PROBLEM TO WORK ON
Repeat the data exactly as given below, dropping every picture.

────────────────────

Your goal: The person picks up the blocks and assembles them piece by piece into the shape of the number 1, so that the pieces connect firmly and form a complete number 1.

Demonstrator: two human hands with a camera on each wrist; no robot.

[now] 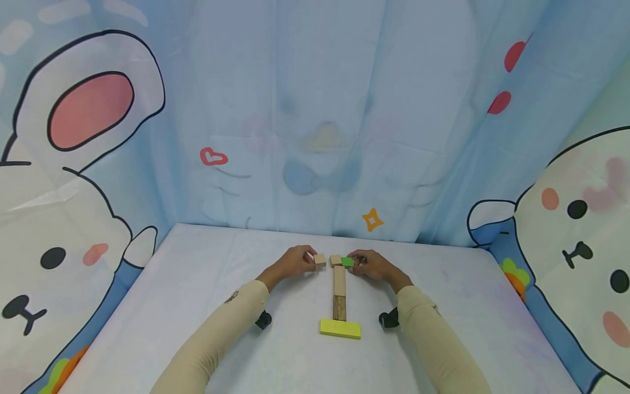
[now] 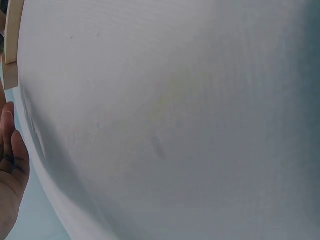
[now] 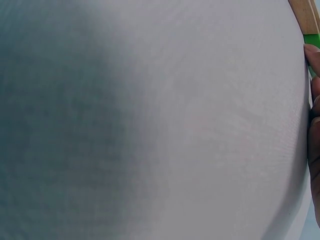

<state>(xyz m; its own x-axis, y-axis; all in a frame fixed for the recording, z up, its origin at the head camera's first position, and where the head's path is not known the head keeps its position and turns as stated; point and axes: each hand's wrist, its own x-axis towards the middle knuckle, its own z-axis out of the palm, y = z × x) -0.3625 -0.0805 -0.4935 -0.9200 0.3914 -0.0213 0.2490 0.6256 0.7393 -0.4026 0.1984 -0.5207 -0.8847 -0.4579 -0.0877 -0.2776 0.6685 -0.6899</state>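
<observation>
Toward the far side of the table, my left hand pinches a small pale wooden block by its left side. Opposite it, my right hand holds the right end of a small green block. A second pale block sits against the green one's left side. Below these two, a long pale wooden block, a darker wood-grain block and a yellow block laid crosswise form a line toward me. Both wrist views catch only part of each hand at the frame edge.
A white cloth covers the table. Behind it hangs a blue curtain printed with cartoon animals. Black wrist devices show beneath both forearms, either side of the block line.
</observation>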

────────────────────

WORKED SOLUTION
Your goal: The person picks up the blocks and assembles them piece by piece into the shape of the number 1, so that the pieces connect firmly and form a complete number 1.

Demonstrator: two human hands with a camera on each wrist; no robot.

[now] 
[now] 
[now] 

<state>(xyz m; its own x-axis, y-axis; all in a frame fixed for the recording, z up, its origin at the head camera's first position, and where the head's path is not known the head keeps its position and turns as stated; point and axes: each hand's wrist, its own x-axis towards the middle knuckle, its own z-axis out of the palm, y = z × x) -0.3625 -0.0805 -0.4935 -0.9200 0.3914 -0.0213 0.2490 0.6256 0.7393 -0.4026 0.1984 -0.5207 -0.8847 -0.4579 -0.0877 -0.2776 0.6685 -0.6899</state>
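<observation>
Toward the far side of the table, my left hand pinches a small pale wooden block by its left side. Opposite it, my right hand holds the right end of a small green block. A second pale block sits against the green one's left side. Below these two, a long pale wooden block, a darker wood-grain block and a yellow block laid crosswise form a line toward me. Both wrist views catch only part of each hand at the frame edge.
A white cloth covers the table. Behind it hangs a blue curtain printed with cartoon animals. Black wrist devices show beneath both forearms, either side of the block line.
</observation>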

The answer has nothing more to it.